8

I have some Cython code that I'd like to run as quickly as possible. Do I need to release the GIL in order to do this?

Let's suppose my code is similar to this:

import numpy as np

# trivial definition just for illustration!
cdef double some_complicated_function(double x) nogil:
    return x

cdef void func(double[:] input) nogil:
    cdef double[:] array = np.zeros_like(input)
    for i in range(array.shape[0]):
        array[i] = some_complicated_function(input[i])

I get a whole load of error messages from the np.zeros_like line similar to:

nogilcode.pyx:7:40: Calling gil-requiring function not allowed without gil
nogilcode.pyx:7:29: Accessing Python attribute not allowed without gil
nogilcode.pyx:7:27: Accessing Python global or builtin not allowed without gil
nogilcode.pyx:7:40: Constructing Python tuple not allowed without gil
nogilcode.pyx:7:41: Converting to Python object not allowed without gil

Do I need to find a way of calling np.zeros_like without the GIL? Or find some other way of allocating an array that doesn't require the GIL?

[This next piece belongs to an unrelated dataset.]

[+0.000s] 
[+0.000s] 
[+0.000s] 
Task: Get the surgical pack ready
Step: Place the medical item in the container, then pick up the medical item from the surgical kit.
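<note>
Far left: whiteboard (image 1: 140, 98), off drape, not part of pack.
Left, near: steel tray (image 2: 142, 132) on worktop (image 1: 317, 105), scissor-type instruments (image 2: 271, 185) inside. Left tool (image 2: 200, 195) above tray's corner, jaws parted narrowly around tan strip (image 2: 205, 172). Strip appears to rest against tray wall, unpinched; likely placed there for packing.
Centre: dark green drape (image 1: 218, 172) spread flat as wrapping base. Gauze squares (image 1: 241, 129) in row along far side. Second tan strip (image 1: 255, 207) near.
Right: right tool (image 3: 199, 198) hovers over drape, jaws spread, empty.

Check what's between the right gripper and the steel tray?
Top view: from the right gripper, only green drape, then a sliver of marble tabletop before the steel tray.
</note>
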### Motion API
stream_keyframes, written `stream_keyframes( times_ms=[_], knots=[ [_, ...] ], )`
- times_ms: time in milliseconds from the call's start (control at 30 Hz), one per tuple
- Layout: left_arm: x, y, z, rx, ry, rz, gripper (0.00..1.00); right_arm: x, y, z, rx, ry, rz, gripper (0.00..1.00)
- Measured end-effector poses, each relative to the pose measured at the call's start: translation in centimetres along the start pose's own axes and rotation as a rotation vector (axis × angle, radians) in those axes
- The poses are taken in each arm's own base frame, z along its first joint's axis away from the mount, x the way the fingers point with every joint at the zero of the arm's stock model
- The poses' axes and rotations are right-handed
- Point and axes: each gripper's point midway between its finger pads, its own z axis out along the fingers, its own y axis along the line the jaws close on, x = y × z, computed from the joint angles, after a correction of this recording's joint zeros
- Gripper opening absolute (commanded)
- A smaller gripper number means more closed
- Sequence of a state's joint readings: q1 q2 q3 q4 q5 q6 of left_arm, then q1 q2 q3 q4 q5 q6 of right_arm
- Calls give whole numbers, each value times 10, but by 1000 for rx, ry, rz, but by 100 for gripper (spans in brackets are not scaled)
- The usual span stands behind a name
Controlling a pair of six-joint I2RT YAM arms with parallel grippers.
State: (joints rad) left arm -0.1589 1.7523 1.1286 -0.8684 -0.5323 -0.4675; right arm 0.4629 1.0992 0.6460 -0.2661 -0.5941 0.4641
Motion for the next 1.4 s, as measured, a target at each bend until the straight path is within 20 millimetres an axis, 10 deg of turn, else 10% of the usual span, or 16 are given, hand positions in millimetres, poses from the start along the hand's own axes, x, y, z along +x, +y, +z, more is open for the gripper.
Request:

Note: this is a self-answered question designed to clear up some common misunderstanding about Cython and the GIL (although you're welcome to answer it too, of course!).

Second note: I've contributed enough to Cython that I should note it here (given that I'm bringing the topic up)

DavidW
  • 29,336
  • 6
  • 55
  • 86
  • You can use numpy's C-API from cython for a modest speed up compared to making the python call `zeros_like` and since you fill every value, you can make an `empty` array instead of a `zeros` array. – MaxNoe Jan 22 '21 at 09:32
  • 1
    Good point, that'd probably help a bit. I should say, this question was more about when nogil is beneficial in Cython than `np.zeros_like` specifically. Lots of people seem to start from the premise that everything needs to be `nogil` without having a real reason, and I wanted to write a good answer to refer then to. – DavidW Jan 22 '21 at 10:23
  • I'm having the same questions, i.e. using `np.sum(a_mem_view)` inside `cdef` function might not release GIL. DavidW you are such a hero and addressed so many cython questions, good job man! – avocado Aug 26 '21 at 23:08

1 Answers1

10

No - you probably don't need to release the GIL.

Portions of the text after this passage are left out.